I have the following two implementations of a matrix-calculation:

  1. The first implementation uses a matrix of shape (n, m) and the calculation is repeated in a for-loop for repetition-times:
import numpy as np
from numba import jit

@jit
def foo():
    for i in range(1, n):
        for j in range(1, m):

            _deleteA = (
                        matrix[i, j] +
                        #some constants added here
            )
            _deleteB = (
                        matrix[i, j-1] +
                        #some constants added here
            )
            matrix[i, j] = min(_deleteA, _deleteB)

    return matrix

repetition = 3
for x in range(repetition):
    foo()


2. The second implementation avoids the extra for-loop and, hence, includes repetition = 3 into the matrix, which is then of shape (repetition, n, m):

@jit
def foo():
    for i in range(1, n):
        for j in range(1, m):

            _deleteA = (
                        matrix[:, i, j] +
                        #some constants added here
            )
            _deleteB = (
                        matrix[:, i, j-1] +
                        #some constants added here
            )
            matrix[:, i, j] = np.amin(np.stack((_deleteA, _deleteB), axis=1), axis=1)

    return matrix


Questions

Regarding both implementations, I discovered two things regarding their performance with %timeit in iPython.
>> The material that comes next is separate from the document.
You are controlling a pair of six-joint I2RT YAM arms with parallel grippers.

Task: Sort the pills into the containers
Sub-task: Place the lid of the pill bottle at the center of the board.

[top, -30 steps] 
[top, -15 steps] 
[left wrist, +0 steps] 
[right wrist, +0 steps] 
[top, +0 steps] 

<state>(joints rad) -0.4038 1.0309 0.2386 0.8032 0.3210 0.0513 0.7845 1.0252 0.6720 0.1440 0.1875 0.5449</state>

  1. The first implementation profits hugely from @jit, while the second does not at all (28ms vs. 25sec in my testcase). Can anybody imagine why @jit does not work anymore with a numpy-array of shape (repetition, n, m)?


Edit

I moved the former second question to an extra post since asking multiple questions is concidered bad SO-style.

The question was:

  1. When neglecting @jit, the first implementation is still a lot faster (same test-case: 17sec vs. 26sec). Why is numpy slower when working on three instead of two dimensions?
Markus
  • 2,265
  • 5
  • 28
  • 54

1 Answers1

3

I'm not sure what your setup is here, but I re-wrote your example slightly:

import numpy as np
from numba import jit

#@jit(nopython=True)
def foo(matrix):
    n, m = matrix.shape
    for i in range(1, n):
        for j in range(1, m):

            _deleteA = (
                        matrix[i, j] #+
                        #some constants added here
            )
            _deleteB = (
                        matrix[i, j-1] #+
                        #some constants added here
            )
            matrix[i, j] = min(_deleteA, _deleteB)

    return matrix

foo_jit = jit(nopython=True)(foo)

and then timings:

m = np.random.normal(size=(100,50))

%timeit foo(m)  # in a jupyter notebook
# 2.84 ms ± 54.2 µs per loop (mean ± std. dev. of 7 runs, 100 loops each)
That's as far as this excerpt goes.